The Ducks returned from that meet determined to run better as a team and they were pleased with the results Friday.
Teare finished in 23 minutes, 5.7 seconds, exactly three seconds behind Klecker, who Teare couldn’t catch as they raced down the homestretch.
The Oregon junior was eighth at the Pac-12 meet as a freshman in 2017 and sixth last season as the Ducks finished fourth as a team.
“Today was about keeping in contact with the front group,” Teare said. “With 800 (meters) to go I just tried to stay composed so I would have something left at the end.”
Senior James West put together a strong finish to his race, climbing from 33rd halfway through the race to place ninth in 23:20.0. It was his first top-10 finish in three Pac-12 championship races.
“Tough, that was tough,” West said. “But that’s how I run my best. I just hang back and if I feel good I can pick people off.”
Jackson Mestler, Charlie Hunter and Cole Hocker were barely six seconds apart as they finished in 14th (23:26.8), 15th (23:27.0) and 17th (23:32.2), respectively, to complete the scoring for Oregon. Jack Yearin was 20th for the Ducks in 23:36.2.
It was Hunter who set the early tone for Oregon as he jumped into the lead right away and paced the pack through the first 2,000.
“I was little skeptical of that at first,” said Teare of watching his teammate go out so hard do early. “But I think he showed everybody that we were here.”
The Ducks were able finish ahead of three top-10 teams. Stanford, which is tied with Colorado for No. 3, finished third with 69 points, No. 10 UCLA was fourth with 84 points and No. 7 Washington was fifth with 87.
“Obviously this gives guys some confidence because we beat some teams here that are favored to be up there at nationals,” Oregon men’s associate head coach Ben Thomas said. “So why not us?”
That’ll be the message to Oregon’s women’s team as well, as Lehman-Winters saw improvements in her team, even if the result was a middle-of-the-pack finish.

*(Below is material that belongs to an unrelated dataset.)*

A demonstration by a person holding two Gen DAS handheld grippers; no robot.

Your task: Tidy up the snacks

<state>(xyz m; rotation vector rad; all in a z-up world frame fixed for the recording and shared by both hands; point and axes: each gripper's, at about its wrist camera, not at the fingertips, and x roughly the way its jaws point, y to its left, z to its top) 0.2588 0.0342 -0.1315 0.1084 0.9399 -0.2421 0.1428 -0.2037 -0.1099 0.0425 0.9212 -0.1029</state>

Fiona O’Keeffe was the champion for the Cardinal in 19:32.7, followed by teammates Ella Donaghu (19:34.9) and Jessica Lawson (19:38.1). Former Duck Katie Rainsberger was fourth for the Huskies in 19:41.5.
Ejore was ninth in 19:55.2 and stuck with the lead group throughout the entire race.
“To be top-10 in the Pac-12 two years in a row for a kid who focuses on the 800 meters is really, really solid,” Lehman-Winters said.
Last season the Ducks scored 32 points in their title win and had four runners in the top 10, including Ejore who was sixth overall and third for Oregon.
On Friday, Amanda Gehrich was 20th in 20:13.2, Taylor Chiotti was 24th in 20:24.3, Phily Bowden was 29th in 20:34.1 and Aneta Konieczek was 34th in 20:42.2.
“Everybody gave what they could give,” Ejore said.
Also in the women’s race, Oregon State finished seventh with 197 points. Lexi Reed led the way with a 28th-place finish in 20:32.6.